How to use LiteLLM in Python
Direct answer
Use the
litellm Python package by importing its client, initializing with your API key from os.environ, and calling the client.chat.completions.create() method with your prompt and model name.Setup
Install
pip install litellm Env vars
LITELLM_API_KEY Imports
import os
from litellm import LiteLLM Examples
inHello, LiteLLM! How are you today?
outHello! I'm LiteLLM, your lightweight AI assistant. How can I help you today?
inWrite a Python function to reverse a string.
outdef reverse_string(s):
return s[::-1]
inExplain the difference between AI and machine learning.
outAI is the broader concept of machines performing tasks intelligently, while machine learning is a subset of AI focused on learning from data.
Integration steps
- Install the LiteLLM Python package using pip.
- Set your API key in the environment variable LITELLM_API_KEY.
- Import LiteLLM and os modules in your Python script.
- Initialize the LiteLLM client with the API key from os.environ.
- Call the chat completions endpoint with your chosen model and messages.
- Extract and use the response text from the API call.
Full code
import os
from litellm import LiteLLM
# Initialize client with API key from environment
client = LiteLLM(api_key=os.environ["LITELLM_API_KEY"])
# Prepare messages for chat completion
messages = [{"role": "user", "content": "Hello, LiteLLM! How are you today?"}]
# Call the chat completions endpoint
response = client.chat.completions.create(model="litellm-base", messages=messages)
# Extract and print the response content
print("LiteLLM response:", response.choices[0].message.content) API trace
Request
{"model": "litellm-base", "messages": [{"role": "user", "content": "Hello, LiteLLM! How are you today?"}]} Response
{"choices": [{"message": {"content": "Hello! I'm LiteLLM, your lightweight AI assistant. How can I help you today?"}}], "usage": {"prompt_tokens": 10, "completion_tokens": 15, "total_tokens": 25}} Extract
response.choices[0].message.contentVariants
Streaming chat completions ›
Use streaming to display partial results immediately for better user experience with long responses.
import os
from litellm import LiteLLM
client = LiteLLM(api_key=os.environ["LITELLM_API_KEY"])
messages = [{"role": "user", "content": "Tell me a story."}]
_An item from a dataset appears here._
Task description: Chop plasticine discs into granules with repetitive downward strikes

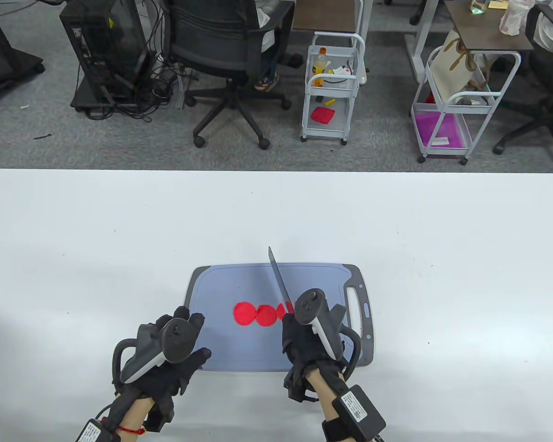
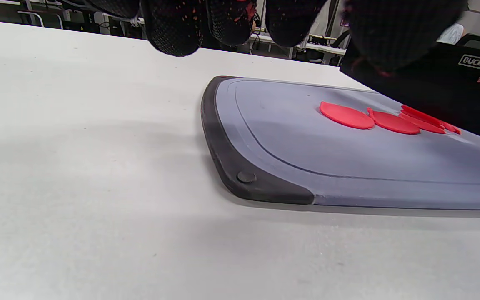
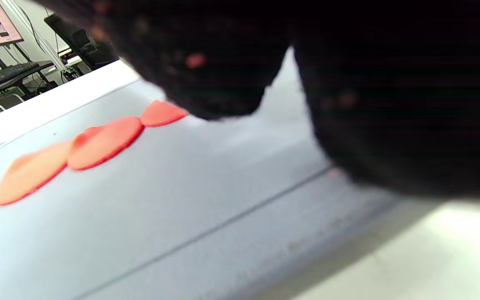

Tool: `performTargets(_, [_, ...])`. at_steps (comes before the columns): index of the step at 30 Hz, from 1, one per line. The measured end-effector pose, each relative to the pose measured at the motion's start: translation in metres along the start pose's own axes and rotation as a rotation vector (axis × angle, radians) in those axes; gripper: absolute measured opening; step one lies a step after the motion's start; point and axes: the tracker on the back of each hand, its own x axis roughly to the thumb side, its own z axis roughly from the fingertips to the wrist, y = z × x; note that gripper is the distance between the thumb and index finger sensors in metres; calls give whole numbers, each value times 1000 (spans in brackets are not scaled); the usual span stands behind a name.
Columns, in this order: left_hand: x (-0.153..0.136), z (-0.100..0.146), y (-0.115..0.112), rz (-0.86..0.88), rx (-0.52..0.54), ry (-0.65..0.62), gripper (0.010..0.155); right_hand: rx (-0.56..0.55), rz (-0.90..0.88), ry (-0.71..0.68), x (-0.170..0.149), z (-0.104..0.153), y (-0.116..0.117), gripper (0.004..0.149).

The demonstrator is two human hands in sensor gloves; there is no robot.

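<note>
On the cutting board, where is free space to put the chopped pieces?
The cutting board is bare between its far edge and the red discs, and left of them. It is crowded at the right, where the right hand holds the knife.

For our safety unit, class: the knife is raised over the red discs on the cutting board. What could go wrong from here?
1. The left hand rests at the cutting board's left edge, not far from the red discs; its fingers could stray under the knife.
2. The discs overlap in a row, so strikes may squash or stick them rather than granulate.
3. The board could possibly slide on the smooth table.
</note>
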Motion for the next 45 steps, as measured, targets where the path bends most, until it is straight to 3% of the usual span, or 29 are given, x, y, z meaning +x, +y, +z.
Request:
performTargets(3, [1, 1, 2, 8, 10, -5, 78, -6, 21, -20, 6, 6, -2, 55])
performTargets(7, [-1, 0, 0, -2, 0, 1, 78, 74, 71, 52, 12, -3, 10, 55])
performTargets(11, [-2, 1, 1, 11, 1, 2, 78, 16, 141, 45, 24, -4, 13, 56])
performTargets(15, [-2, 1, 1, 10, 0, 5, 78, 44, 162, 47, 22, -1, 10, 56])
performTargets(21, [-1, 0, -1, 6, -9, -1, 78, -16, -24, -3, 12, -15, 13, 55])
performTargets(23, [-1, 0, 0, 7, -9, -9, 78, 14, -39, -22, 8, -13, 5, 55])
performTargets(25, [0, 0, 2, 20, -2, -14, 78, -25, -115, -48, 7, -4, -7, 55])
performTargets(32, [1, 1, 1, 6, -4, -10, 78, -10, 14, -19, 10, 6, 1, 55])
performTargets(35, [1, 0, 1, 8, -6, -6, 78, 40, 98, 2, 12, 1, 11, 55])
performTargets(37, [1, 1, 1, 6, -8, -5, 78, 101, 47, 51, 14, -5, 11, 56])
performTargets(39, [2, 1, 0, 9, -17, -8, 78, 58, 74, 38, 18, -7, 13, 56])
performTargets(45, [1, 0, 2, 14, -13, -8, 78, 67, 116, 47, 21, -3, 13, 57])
# Stream the response tokens
for chunk in client.chat.completions.stream(model="litellm-base", messages=messages):
print(chunk.choices[0].delta.get("content", ""), end="", flush=True)
print() Async usage with LiteLLM ›
Use async calls to handle multiple concurrent requests efficiently in asynchronous Python applications.
import os
import asyncio
from litellm import LiteLLM
async def main():
client = LiteLLM(api_key=os.environ["LITELLM_API_KEY"])
messages = [{"role": "user", "content": "Explain async programming."}]
response = await client.chat.completions.acreate(model="litellm-base", messages=messages)
print("Async response:", response.choices[0].message.content)
asyncio.run(main()) Using a smaller LiteLLM model ›
Use smaller models like "litellm-small" for faster responses and lower cost when high accuracy is not critical.
import os
from litellm import LiteLLM
client = LiteLLM(api_key=os.environ["LITELLM_API_KEY"])
messages = [{"role": "user", "content": "Summarize the latest news."}]
response = client.chat.completions.create(model="litellm-small", messages=messages)
print("Summary:", response.choices[0].message.content) Performance
Latency~500ms for litellm-base non-streaming calls
Cost~$0.0015 per 500 tokens
Rate limitsDefault tier: 300 requests per minute, 20,000 tokens per minute
- Use concise prompts to reduce token usage.
- Limit max_tokens parameter to control output length.
- Reuse context efficiently to avoid repeating information.
| Approach | Latency | Cost/call | Best for |
|---|---|---|---|
| Standard call | ~500ms | ~$0.0015 | General purpose, simple integration |
| Streaming | ~300ms initial + streaming | ~$0.0015 | Long responses with better UX |
| Async call | ~500ms | ~$0.0015 | Concurrent requests in async apps |
Quick tip
Always load your API key from environment variables and never hardcode it in your source code for security.
Common mistake
Beginners often forget to set the API key in the environment, causing authentication errors when initializing the LiteLLM client.